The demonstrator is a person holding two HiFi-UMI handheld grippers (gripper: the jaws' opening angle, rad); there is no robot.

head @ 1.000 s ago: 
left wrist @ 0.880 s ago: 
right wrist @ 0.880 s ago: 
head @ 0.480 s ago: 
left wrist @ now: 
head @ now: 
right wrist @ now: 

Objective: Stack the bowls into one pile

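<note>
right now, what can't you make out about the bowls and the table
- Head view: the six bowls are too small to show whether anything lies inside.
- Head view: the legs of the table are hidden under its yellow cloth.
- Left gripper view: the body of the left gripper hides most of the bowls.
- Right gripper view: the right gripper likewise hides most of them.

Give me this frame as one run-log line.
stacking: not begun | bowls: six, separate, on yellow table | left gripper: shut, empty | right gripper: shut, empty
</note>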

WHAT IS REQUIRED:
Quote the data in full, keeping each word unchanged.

TASK SOLUTION:
The demonstrator is a person holding two HiFi-UMI handheld grippers (gripper: the jaws' opening angle, rad); there is no robot.

head @ 1.000 s ago: 
left wrist @ 0.880 s ago: 
right wrist @ 0.880 s ago: 
head @ 0.480 s ago: 
left wrist @ now: 
head @ now: 
right wrist @ now: 

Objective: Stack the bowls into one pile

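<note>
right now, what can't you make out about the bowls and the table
- Head view: the six bowls are too small to show whether anything lies inside.
- Head view: the legs of the table are hidden under its yellow cloth.
- Left gripper view: the body of the left gripper hides most of the bowls.
- Right gripper view: the right gripper likewise hides most of them.

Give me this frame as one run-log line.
stacking: not begun | bowls: six, separate, on yellow table | left gripper: shut, empty | right gripper: shut, empty
</note>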

No more output is expected.